To do: Please give again, word for word, the lines that lie between the start of the listing below and the line with "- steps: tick", both included.

Supplied material:
• • • •
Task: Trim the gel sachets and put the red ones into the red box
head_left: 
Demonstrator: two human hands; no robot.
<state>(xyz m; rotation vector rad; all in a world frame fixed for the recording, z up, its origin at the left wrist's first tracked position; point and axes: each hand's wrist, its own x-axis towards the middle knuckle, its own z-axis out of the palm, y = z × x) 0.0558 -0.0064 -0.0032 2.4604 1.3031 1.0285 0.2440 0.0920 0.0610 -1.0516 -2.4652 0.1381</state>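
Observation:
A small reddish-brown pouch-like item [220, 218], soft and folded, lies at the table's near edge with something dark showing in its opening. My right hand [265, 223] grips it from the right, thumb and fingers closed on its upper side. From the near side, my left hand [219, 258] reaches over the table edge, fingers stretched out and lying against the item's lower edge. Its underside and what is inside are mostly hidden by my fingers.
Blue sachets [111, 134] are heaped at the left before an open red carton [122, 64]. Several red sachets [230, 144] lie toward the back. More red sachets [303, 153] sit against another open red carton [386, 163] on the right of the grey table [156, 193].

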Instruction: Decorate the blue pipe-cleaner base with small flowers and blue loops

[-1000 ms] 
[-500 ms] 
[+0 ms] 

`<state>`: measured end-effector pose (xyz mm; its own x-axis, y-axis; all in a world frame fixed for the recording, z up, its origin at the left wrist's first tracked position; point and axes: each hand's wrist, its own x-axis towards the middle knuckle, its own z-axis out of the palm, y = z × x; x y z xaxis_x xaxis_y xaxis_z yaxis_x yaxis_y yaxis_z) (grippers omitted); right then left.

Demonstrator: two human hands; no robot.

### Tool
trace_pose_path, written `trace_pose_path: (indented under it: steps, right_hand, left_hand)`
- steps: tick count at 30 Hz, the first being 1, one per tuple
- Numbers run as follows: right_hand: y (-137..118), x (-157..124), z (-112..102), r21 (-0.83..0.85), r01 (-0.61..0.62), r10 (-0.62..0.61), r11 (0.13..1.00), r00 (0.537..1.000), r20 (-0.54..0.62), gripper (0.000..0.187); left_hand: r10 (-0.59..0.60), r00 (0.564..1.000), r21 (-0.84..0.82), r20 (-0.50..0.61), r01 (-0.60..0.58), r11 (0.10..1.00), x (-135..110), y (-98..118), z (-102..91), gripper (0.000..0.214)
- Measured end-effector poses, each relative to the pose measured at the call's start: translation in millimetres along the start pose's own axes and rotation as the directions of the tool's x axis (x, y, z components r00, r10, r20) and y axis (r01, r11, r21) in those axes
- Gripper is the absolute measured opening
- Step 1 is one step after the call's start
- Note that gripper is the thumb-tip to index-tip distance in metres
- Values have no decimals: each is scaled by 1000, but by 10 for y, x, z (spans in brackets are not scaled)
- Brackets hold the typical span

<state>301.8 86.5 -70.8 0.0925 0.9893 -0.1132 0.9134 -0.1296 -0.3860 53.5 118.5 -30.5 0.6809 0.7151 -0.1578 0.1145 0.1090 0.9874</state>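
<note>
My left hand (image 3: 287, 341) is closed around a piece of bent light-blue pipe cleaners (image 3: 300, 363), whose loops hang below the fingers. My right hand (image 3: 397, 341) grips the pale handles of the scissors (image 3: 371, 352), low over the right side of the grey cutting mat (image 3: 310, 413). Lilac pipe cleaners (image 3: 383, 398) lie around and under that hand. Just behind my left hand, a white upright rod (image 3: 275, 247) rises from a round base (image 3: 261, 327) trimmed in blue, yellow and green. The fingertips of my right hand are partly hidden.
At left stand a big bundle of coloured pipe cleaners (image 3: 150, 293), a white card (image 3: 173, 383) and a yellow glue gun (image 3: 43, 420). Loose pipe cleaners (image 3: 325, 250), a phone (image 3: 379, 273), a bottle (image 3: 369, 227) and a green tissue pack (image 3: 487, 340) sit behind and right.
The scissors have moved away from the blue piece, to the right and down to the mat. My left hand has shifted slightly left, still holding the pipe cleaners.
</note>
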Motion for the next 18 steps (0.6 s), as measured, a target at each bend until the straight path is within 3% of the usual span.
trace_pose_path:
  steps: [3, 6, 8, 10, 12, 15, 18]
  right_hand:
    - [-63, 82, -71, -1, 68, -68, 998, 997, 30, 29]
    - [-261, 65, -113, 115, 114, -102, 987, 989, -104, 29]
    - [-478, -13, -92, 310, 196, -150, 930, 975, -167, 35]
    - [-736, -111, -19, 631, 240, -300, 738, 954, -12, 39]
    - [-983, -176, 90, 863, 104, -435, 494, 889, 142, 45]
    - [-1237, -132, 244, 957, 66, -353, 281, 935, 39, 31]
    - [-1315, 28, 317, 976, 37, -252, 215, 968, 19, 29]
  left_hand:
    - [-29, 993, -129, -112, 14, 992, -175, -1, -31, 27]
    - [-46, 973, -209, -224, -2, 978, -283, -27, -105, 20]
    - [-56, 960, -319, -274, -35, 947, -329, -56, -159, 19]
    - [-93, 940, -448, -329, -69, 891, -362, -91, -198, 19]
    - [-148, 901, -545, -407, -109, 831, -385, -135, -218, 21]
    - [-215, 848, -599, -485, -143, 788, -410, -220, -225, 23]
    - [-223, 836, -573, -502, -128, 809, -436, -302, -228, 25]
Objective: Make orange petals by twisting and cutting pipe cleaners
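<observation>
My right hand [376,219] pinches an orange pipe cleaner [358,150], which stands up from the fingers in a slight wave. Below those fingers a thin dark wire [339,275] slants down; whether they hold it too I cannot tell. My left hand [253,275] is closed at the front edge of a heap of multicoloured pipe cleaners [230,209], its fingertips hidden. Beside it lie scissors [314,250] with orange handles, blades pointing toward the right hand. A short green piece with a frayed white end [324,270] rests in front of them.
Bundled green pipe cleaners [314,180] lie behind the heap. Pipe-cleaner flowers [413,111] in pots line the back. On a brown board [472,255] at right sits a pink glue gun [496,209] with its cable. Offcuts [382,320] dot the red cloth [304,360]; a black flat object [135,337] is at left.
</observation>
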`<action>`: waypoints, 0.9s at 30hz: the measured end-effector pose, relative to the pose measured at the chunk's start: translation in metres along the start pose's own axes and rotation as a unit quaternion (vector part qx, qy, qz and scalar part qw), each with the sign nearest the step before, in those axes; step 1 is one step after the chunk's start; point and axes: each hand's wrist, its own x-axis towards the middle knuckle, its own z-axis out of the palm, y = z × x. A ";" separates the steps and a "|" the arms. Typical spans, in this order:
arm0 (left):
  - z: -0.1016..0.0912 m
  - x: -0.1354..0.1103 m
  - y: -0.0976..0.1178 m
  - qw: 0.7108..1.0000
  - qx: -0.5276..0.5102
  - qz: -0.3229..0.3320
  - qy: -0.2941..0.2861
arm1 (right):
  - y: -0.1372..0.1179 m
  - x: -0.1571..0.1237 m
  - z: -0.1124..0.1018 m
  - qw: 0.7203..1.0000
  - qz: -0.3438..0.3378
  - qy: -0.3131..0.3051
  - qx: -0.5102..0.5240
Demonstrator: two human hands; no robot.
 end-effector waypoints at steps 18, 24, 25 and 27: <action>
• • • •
Exercise result:
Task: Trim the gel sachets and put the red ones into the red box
head_left: 
Demonstrator: two human hands; no robot.
<state>(xyz m; rotation vector rad; all in a world frame fixed for the recording, z up, its origin at the left wrist's first tracked position; point and axes: each hand's wrist, its own x-axis towards the middle knuckle, its own z-axis out of the palm, y = z × x) 0.0558 -0.0064 -0.0032 2.4604 1.3031 1.0285 0.2440 0.0920 0.0610 -1.0516 -2.4652 0.1381</state>
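Observation:
A small reddish-brown pouch-like item [220, 218], soft and folded, lies at the table's near edge with something dark showing in its opening. My right hand [265, 223] grips it from the right, thumb and fingers closed on its upper side. From the near side, my left hand [219, 258] reaches over the table edge, fingers stretched out and lying against the item's lower edge. Its underside and what is inside are mostly hidden by my fingers.
Blue sachets [111, 134] are heaped at the left before an open red carton [122, 64]. Several red sachets [230, 144] lie toward the back. More red sachets [303, 153] sit against another open red carton [386, 163] on the right of the grey table [156, 193].
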
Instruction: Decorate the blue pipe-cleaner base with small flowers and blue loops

[-1000 ms] 
[-500 ms] 
[+0 ms] 

`<state>`: measured end-effector pose (xyz mm; its own x-axis, y-axis; all in a world frame fixed for the recording, z up, its origin at the left wrist's first tracked position; point and axes: each hand's wrist, its own x-axis towards the middle knuckle, its own z-axis out of the palm, y = z × x; x y z xaxis_x xaxis_y xaxis_z yaxis_x yaxis_y yaxis_z) (grippers omitted); right then left.

Demonstrator: two human hands; no robot.

### Tool
trace_pose_path, written `trace_pose_path: (indented under it: steps, right_hand, left_hand)`
- steps: tick count at 30 Hz, the first being 1, one per tuple

What the exercise asked for has been given in full.